Search code examples
pythonstringcsvsearchnested-loops

Python - Search strings in one CSV file with nested for-loop


I'm new to stackoverflow and learning with python.

I'm having some troubles with searching if several strings (taken from an input file) are in one CSV file using Python.

Basically, my python code takes strings one after the other from an input file (inputfile.csv), and searches if each string is in the first column of another file called mainfile.csv. It only compares with the first column of the mainfile.csv, which contains the relevant data I'm looking for.

Note : Files are quite big, over 1 million rows (and growing) for mainfile.csv and usually around 30,000 rows for inputfile.csv.

Here is the code.

#!/usr/bin/python
import csv

mainfile = open('mainfile.csv', 'rb')
inputfile = open('inputfile.csv', 'rb')

mfreader = csv.reader(mainfile, delimiter=',') # mainfile reader
ifreader = csv.reader(inputfile) # inputfile reader, just one column, no delimeter

for ifrow in ifreader:
    for mfrow in mfreader:
        if ifrow[0] == mfrow[0]:
            print ifrow[0], mfrow[0] # This line is a print for debugging purpose
            print "Found a match for : %s " % ifrow[0]
            perform_some_operations()
        else:
            print ifrow[0], mfrow[0] # This line is a print for debugging purpose
            continue

mainfile.close()
inputfile.close()

Problem : The "nested for-loop" only steps in first row of inpufile. It "ignores" the other rows of the inputfile.csv.

EDIT

In fact my comprehension of the problem was wrong. The first for-loop do steps through all the rows of the inputfile. This is the second nested for-loop which only goes once through the iteration process. And since it reaches the end, it doesn't perform any more iteration when the first for-loop iterates.

Example files

Below are some example files. For the purpose of the example the "rows values" are simplified.

Basically, we deal with 2 files :

  • MainFile : contains a list of product informations (SerialNumber, ModelNumber, Text Infos)

  • InputFile : contains a list of SerialNumbers that I'm trying to find in the MainFile

MainFile (mainfile.csv, file size : > 1,000,000 (1M) rows)

Types : SerialNumber[varchar(64)], ModelNumber[(varchar(64)], Informations[varchar(2048)]

SerialNumber, ModelNumber, Informations
SN111aaa, MN123425, Informations for SN111aaa
SN222bbb, MN123425, Informations for SN222bbb
SN333ccc, MN456789, Informations for SN333ccc
SN444ddd, MN654321, Informations for SN444ddd
SN555eee, MN123425, Informations for SN555eee

InputFile (inputfile.csv, file size : ~30,000 (30K) rows)

Types : SerialNumber[varchar(64)]

SN000xyz
SN111xyz
SN222xyz
SN333xyz
SN444ddd

In the above example, since SN444ddd is the only string that can be found in both inputfile and mainfile, my python code should return me (if we dismiss the debugging lines):

Found a match for SN444ddd

And then I could perform some operations.

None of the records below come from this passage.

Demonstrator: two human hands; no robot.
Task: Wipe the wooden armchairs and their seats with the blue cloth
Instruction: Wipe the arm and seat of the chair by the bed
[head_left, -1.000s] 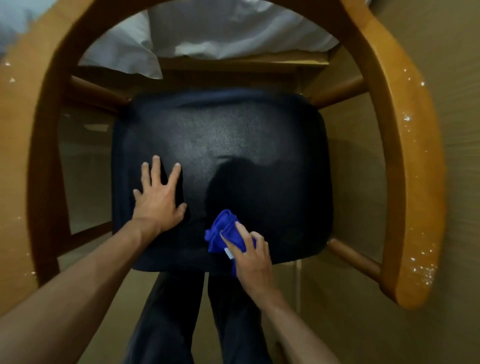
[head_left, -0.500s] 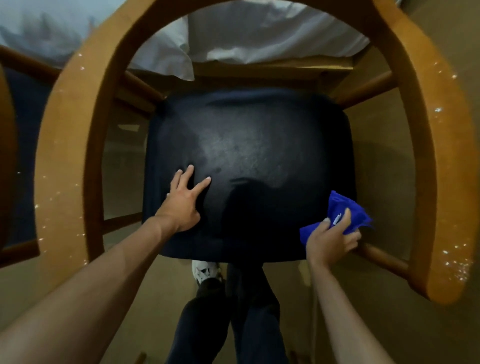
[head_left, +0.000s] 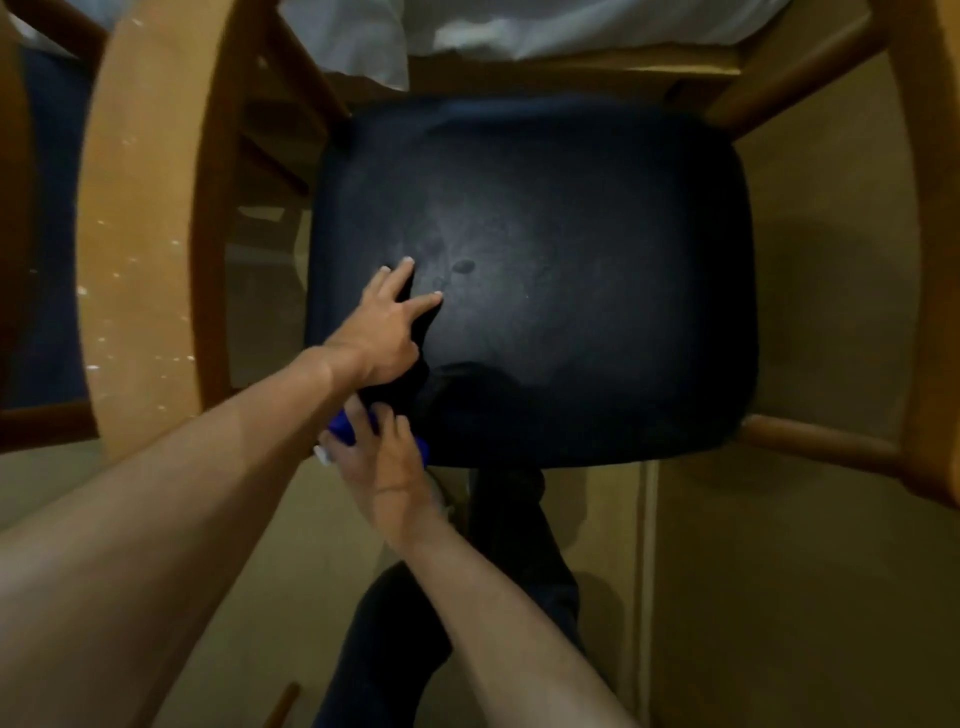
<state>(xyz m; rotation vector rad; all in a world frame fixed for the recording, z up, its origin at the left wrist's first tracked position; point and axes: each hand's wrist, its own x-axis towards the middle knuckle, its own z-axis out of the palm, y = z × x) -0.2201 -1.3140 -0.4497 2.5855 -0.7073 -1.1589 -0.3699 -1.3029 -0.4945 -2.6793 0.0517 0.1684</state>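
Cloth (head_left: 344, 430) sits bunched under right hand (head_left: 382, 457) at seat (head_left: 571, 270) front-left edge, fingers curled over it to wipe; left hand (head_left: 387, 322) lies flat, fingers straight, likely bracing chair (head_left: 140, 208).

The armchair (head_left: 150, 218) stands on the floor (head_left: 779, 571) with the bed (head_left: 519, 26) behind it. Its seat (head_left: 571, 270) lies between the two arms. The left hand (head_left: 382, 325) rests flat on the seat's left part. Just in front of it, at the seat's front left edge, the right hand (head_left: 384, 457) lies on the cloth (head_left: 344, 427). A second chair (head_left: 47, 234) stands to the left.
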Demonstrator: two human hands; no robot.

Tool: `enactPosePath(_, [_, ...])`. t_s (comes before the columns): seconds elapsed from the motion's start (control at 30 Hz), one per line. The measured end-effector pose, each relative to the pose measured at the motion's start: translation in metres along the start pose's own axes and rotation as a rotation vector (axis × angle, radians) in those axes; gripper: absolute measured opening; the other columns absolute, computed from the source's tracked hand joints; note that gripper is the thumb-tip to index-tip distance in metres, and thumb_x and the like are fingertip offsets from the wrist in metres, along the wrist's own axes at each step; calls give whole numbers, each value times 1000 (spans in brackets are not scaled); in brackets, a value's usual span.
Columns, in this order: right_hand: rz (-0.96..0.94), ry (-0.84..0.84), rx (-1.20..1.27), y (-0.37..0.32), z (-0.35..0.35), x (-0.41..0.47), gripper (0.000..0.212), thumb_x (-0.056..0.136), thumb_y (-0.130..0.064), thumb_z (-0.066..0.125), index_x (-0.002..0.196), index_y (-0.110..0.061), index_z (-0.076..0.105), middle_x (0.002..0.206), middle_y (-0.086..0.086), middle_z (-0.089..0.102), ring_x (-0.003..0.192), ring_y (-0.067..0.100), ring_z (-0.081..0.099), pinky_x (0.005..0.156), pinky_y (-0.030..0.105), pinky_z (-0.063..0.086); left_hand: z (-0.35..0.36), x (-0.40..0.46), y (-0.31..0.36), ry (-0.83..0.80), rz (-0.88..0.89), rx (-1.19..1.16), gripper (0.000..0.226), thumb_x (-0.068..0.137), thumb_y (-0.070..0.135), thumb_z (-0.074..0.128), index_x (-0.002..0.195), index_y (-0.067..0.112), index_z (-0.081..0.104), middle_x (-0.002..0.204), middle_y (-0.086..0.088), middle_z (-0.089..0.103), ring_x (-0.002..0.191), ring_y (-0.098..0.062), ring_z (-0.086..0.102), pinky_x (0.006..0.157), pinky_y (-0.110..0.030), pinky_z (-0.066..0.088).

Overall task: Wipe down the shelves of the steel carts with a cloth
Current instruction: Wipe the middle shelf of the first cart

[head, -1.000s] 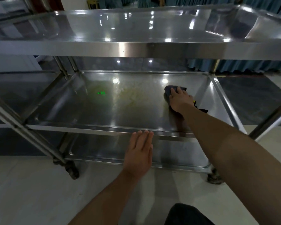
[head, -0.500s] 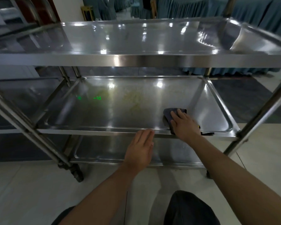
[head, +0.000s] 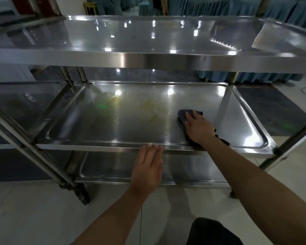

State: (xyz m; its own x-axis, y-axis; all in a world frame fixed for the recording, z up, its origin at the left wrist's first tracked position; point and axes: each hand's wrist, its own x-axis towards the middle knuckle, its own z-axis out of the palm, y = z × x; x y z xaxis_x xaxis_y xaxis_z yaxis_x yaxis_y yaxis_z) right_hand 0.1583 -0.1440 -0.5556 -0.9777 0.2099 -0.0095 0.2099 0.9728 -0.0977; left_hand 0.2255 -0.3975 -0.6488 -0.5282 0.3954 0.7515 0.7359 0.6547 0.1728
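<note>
The right hand (head: 199,129) is pressing flat, straight fingers on the dark, soft, limp cloth (head: 183,117) at four o'clock on the steel middle shelf (head: 113,128); the left hand (head: 147,169) is resting open-fingered at six o'clock.

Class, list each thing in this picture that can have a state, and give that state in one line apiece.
Cloth: dark, flat on the middle shelf under the right hand.
Right hand: fingers straight, pressing the cloth.
Left hand: fingers straight, fingertips at the middle shelf's front edge.
Middle shelf: yellowish smears mid-surface, not yet wiped.
Top shelf: shiny, nothing on it.
Bottom shelf: nothing visible on it, mostly hidden.
</note>
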Motion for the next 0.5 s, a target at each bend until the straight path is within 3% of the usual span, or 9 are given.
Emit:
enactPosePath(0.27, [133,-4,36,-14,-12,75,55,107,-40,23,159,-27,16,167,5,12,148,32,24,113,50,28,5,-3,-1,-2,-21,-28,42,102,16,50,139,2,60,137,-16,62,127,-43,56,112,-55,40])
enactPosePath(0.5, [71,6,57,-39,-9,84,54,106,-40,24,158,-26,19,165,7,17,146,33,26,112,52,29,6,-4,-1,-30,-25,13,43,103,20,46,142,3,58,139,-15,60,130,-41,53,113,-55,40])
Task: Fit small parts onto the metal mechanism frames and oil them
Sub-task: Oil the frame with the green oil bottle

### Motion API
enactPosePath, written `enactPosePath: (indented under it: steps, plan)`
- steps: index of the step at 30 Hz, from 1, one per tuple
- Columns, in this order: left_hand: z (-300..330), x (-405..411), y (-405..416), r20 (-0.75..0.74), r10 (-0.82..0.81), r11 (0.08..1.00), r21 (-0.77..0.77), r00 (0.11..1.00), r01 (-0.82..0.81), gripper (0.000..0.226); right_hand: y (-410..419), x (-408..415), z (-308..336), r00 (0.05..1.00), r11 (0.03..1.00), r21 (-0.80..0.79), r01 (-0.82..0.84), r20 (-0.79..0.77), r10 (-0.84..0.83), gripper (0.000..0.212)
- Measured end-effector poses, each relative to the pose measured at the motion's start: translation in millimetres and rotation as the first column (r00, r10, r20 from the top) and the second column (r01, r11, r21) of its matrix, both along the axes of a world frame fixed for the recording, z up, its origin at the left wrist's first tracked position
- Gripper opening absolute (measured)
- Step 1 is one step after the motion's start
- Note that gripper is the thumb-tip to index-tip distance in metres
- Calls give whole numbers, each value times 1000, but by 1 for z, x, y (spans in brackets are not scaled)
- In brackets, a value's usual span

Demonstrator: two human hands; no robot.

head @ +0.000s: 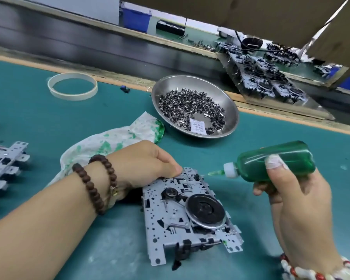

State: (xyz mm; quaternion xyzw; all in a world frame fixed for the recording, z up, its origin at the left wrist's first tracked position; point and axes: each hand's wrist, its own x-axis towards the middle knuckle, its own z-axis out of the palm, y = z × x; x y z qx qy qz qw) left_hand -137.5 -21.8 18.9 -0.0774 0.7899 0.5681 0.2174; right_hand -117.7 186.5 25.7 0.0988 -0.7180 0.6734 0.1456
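Observation:
A grey metal mechanism frame (170, 219) with a black flywheel lies on the green mat in front of me. My left hand (143, 164) rests on its far left corner, fingers curled down against the frame's edge. My right hand (295, 195) grips a green oil bottle (275, 160) held sideways. Its thin needle tip (207, 174) points left and touches the frame's far edge. A steel bowl (228, 98) behind holds several small dark metal parts and a white paper packet.
A green-stained white cloth (109, 142) lies under my left wrist. More frames (2, 164) sit at the left edge. A tape ring (72, 85) lies far left. Beyond the mat's wooden edge runs a dark conveyor, with a tray of assembled mechanisms (267, 81) at right.

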Motion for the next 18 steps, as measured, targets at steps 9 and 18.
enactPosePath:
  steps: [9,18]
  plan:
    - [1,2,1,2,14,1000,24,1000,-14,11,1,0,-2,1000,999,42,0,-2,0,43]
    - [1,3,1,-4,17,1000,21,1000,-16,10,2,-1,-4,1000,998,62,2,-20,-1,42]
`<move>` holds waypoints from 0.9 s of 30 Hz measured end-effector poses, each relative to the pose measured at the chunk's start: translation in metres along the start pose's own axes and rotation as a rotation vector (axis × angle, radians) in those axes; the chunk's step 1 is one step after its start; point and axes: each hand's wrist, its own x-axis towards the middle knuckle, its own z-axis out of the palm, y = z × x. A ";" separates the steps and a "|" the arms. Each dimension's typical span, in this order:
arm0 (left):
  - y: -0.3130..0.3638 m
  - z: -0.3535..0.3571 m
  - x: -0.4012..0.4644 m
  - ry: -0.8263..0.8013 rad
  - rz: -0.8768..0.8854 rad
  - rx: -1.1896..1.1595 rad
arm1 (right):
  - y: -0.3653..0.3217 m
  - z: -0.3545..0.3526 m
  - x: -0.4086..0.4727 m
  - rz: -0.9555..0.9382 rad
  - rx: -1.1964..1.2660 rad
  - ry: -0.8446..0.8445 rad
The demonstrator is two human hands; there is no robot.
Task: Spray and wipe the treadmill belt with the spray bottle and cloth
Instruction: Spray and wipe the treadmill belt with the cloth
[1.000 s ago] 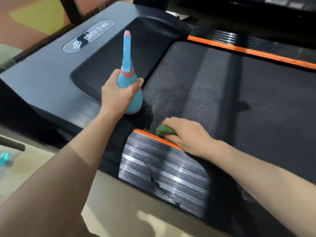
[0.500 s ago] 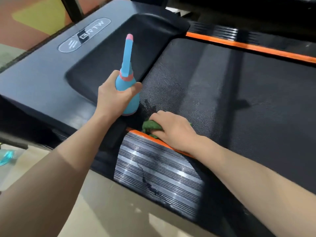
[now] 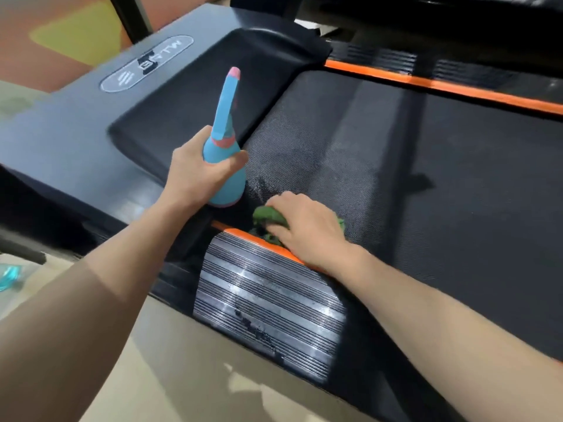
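My left hand grips a blue spray bottle with a pink tip and collar, held upright above the near left corner of the black treadmill belt. To its right, my right hand presses a crumpled green cloth onto the belt's corner, right beside the orange strip. Most of the cloth is hidden under my fingers. A pale damp patch shows on the belt just beyond the cloth.
A ribbed silver side rail with dark smears lies in front of my right hand. The dark motor cover with an oval logo plate sits to the left. An orange strip lines the belt's far side. Beige floor lies below.
My right hand has slid the green cloth a little up and left along the belt's corner, so more cloth shows. My left hand has kept hold of the bottle, nozzle now tilted slightly right.
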 end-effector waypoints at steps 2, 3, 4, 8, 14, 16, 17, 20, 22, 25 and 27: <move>0.000 0.000 -0.002 -0.015 -0.019 -0.012 | 0.005 -0.007 -0.017 -0.007 0.062 -0.052; 0.000 -0.001 -0.003 -0.018 -0.026 -0.022 | 0.012 -0.012 -0.028 -0.014 0.100 -0.091; -0.001 -0.001 -0.005 -0.017 -0.031 -0.039 | 0.020 -0.017 -0.038 -0.020 0.111 -0.115; -0.006 0.001 -0.014 -0.009 -0.050 -0.068 | 0.047 -0.023 -0.059 -0.208 -0.054 -0.053; -0.011 0.007 -0.027 0.026 -0.081 -0.127 | 0.093 -0.032 -0.028 0.046 -0.293 0.176; -0.008 0.013 -0.026 0.060 -0.086 -0.128 | 0.097 -0.036 -0.014 0.416 -0.282 0.232; -0.007 0.015 -0.024 0.076 -0.085 -0.127 | 0.090 -0.032 -0.010 0.477 -0.299 0.223; -0.004 0.019 -0.021 0.072 -0.080 -0.123 | 0.044 -0.017 -0.016 0.261 -0.249 0.079; -0.004 0.020 -0.022 0.076 -0.083 -0.117 | 0.032 -0.020 -0.029 0.069 -0.184 -0.018; -0.002 0.024 -0.024 0.092 -0.073 -0.115 | 0.073 -0.031 -0.018 -0.029 -0.305 -0.021; -0.002 0.027 -0.024 0.102 -0.067 -0.120 | 0.105 -0.041 0.002 0.230 -0.348 0.095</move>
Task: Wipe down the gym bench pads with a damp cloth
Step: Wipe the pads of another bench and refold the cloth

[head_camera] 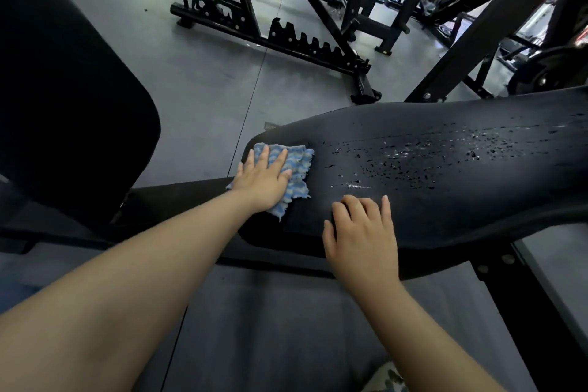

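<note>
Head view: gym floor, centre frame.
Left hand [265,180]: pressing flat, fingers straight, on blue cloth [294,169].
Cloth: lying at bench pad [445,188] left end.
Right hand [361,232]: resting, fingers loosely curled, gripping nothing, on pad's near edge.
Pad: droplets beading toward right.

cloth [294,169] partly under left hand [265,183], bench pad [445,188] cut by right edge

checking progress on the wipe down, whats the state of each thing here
cloth: spread flat on the pad's left end
bench pad: droplets over its middle and right, unwiped
left hand: flat, pressing the cloth
right hand: fingers bent, resting on the pad's near edge, holding nothing
</note>
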A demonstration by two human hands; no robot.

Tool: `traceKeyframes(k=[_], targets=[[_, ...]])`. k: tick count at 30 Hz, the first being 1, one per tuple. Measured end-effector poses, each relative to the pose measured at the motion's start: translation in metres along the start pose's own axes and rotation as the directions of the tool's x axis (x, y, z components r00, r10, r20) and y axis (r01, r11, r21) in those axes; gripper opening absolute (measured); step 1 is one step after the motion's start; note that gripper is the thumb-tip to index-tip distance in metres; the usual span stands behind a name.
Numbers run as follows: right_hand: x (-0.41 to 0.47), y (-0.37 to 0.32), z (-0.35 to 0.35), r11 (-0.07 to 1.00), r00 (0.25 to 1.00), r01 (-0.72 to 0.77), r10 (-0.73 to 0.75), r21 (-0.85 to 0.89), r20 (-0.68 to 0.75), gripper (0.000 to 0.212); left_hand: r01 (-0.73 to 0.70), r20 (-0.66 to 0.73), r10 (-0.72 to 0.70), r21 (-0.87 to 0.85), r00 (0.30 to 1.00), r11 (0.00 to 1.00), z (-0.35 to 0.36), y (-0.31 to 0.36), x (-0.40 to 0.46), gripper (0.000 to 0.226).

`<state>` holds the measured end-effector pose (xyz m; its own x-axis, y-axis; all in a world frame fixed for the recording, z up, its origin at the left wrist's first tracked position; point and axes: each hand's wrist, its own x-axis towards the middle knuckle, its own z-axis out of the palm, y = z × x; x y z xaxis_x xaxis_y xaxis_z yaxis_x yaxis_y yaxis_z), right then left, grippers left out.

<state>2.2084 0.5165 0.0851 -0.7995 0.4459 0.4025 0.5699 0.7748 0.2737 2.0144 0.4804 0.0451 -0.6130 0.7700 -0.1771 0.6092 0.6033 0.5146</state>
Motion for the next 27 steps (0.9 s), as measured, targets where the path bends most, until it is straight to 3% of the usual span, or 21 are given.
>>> traceKeyframes(k=[12, 22, 27], targets=[[0.001, 0.003, 0.007, 1.000, 0.999, 0.024, -0.024, 0.001, -0.040, 0.039, -0.009, 0.019, 0.009, 0.007, 1.000, 1.000, -0.025, -0.003, 0.101, 0.055], [0.002, 0.003, -0.003, 0.989, 1.000, -0.015, 0.016, 0.145, -0.008, 0.034, -0.171, 0.066, 0.167, 0.059, 0.984, 0.983, -0.007, 0.004, 0.008, 0.054], [0.005, 0.005, -0.012, 0.919, 0.990, -0.083, 0.120, 0.386, -0.072, 0.037, -0.198, 0.093, 0.190, 0.083, 0.977, 0.977, 0.004, 0.018, -0.045, 0.056]])
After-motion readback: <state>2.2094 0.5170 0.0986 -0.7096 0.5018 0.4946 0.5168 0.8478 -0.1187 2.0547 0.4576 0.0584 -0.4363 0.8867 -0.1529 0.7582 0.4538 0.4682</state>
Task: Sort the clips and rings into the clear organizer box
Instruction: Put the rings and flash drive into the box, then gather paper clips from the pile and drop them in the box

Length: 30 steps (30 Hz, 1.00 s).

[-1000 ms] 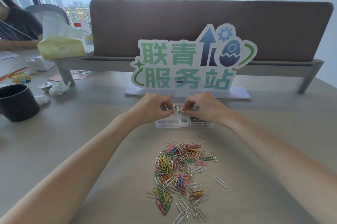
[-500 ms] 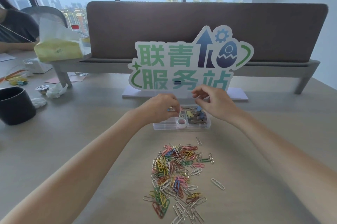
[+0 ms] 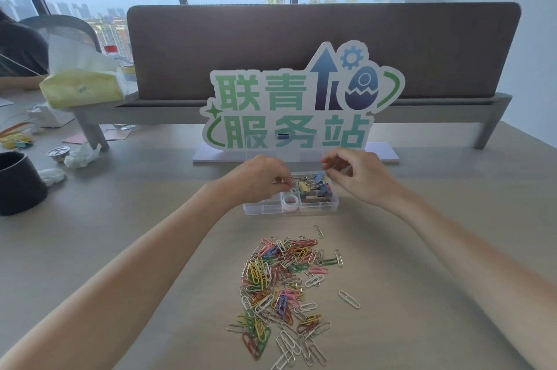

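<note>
The clear organizer box [image 3: 291,204] sits on the table [image 3: 120,219] at twelve o'clock from the loose pile of paper clips [image 3: 283,282], just in front of the white base of the green-lettered sign [image 3: 301,101]. Its see-through lid [image 3: 301,155] stands raised behind it, and colored binder clips [image 3: 316,190] fill the back right compartment, with a white ring of tape [image 3: 291,201] in the middle front one.

The left hand [image 3: 259,181] rests at the box's nine o'clock edge, fingers curled and fingertips pinched at the rim; what it pinches is too small to make out. The right hand [image 3: 358,178] hovers over the box's two o'clock corner, thumb and forefinger closed on something thin and silvery that cannot be identified.

Compared with half a second ago, the right hand has kept much the same raised pose above the binder clips, while a second ago both hands were down close together over the box's centre. The left hand has stayed at the left rim. The paper clip pile looks unchanged, with one white clip [image 3: 349,299] lying apart at its four o'clock.

A dark mug [image 3: 18,183] stands at the far nine o'clock side of the table, with crumpled tissues [image 3: 80,155] near it.
</note>
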Tool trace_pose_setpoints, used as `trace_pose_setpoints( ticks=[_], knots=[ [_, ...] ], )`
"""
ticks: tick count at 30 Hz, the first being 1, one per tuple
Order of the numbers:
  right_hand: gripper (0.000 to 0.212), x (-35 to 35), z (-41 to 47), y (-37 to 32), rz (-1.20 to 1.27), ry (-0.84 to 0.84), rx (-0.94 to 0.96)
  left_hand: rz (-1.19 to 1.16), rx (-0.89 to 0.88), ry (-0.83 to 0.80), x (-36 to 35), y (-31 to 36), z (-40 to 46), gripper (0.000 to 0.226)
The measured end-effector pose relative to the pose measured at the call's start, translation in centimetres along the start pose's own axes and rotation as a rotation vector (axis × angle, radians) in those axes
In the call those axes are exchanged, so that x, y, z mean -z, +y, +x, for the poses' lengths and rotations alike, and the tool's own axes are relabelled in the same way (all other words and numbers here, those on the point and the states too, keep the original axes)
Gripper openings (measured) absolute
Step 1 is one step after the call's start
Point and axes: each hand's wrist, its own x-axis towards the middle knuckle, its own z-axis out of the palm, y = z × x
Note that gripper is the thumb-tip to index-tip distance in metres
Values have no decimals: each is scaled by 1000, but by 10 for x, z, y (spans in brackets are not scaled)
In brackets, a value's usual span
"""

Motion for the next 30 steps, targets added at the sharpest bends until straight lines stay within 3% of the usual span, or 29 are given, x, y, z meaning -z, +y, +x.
trace_pose_setpoints(
  ticks=[6,12,15,20,25,27,30],
  knots=[
    [11,5,-15,-13,-38,-74,31,-38,-45,92,-2,-5,-8,15],
    [16,1,-32,-26,-204,-382,94,13,-26,65,0,-4,-16,19],
    [19,-4,-39,-33,-269,-452,88,35,0,16,-3,-1,-19,23],
    [22,-8,-49,-42,-209,-463,101,22,15,43,-3,3,-27,29],
    [32,0,-56,-46,-70,-585,60,-84,-62,193,11,18,-63,22],
    [29,3,-55,-46,-43,-576,21,-135,-59,99,18,28,-85,22],
    [29,-3,-53,-49,-163,-541,39,-95,11,-186,17,39,-106,34]
  ],
)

But it does not. What I get from the debugging print lines is :

$ ./myprogram.py
SN000xyz SerialNumber
SN000xyz SN111aaa
SN000xyz SN222bbb
SN000xyz SN333ccc
SN000xyz SN444ddd
SN000xyz SN555eee
$

Only the first row of the inputfile is processed.

EDIT WRONG. cf. previous edit.

It also performs comparison with the mainfile.csv header, but that "issue" is not reallly important.

Where did I get it wrong?

Thanks for your help.


Solution

  • The main problem seems to be that ifreader and mfreader are iterators, which means once they have exhausted the list of available items, they will not start over.

    A secondary problem is that your approach is rather inefficient. Instead of going through an iterator again and again in the inner loop, I recommend making a set of serial numbers from inputfile.csv. Sets cannot contain duplicate values and they are very efficient to check for the existence of a value.

    So your code could look like this:

    #!/usr/bin/python
    import csv
    
    def perform_some_operations():
        # ...
        pass
    
    with open('inputfile.csv', 'rb') as inputfile:
        ifreader = csv.reader(inputfile) # inputfile reader, just one column, no delimeter
        serial_numbers = {row[0] for row in ifreader}
    
    with open('mainfile.csv', 'rb') as mainfile:
        mfreader = csv.reader(mainfile, delimiter=',') # mainfile reader
    
        for row in mfreader:
            if row[0] in serial_numbers:
                print "match for    : %s " % row[0]
                perform_some_operations()
            else:
                print "NO MATCH for : %s " % row[0]
    

    Here I have used a set comprehension (the curly braces) to fill the set with values from ifreader. After that it's easy to check the set for specific values with the in operator.


    Note - instead of using 'rb' mode to read your files, you really should use the codings module and specify the file encoding when opening the file.

    import codecs
    
    with codecs.open('inputfile.csv', 'r', encoding='utf8') as inputfile:
        ...
    

    Use the proper encoding argument that matches your source data. In Python 3 the open() function supports the encoding argument natively, in Python 2 the module is there to help.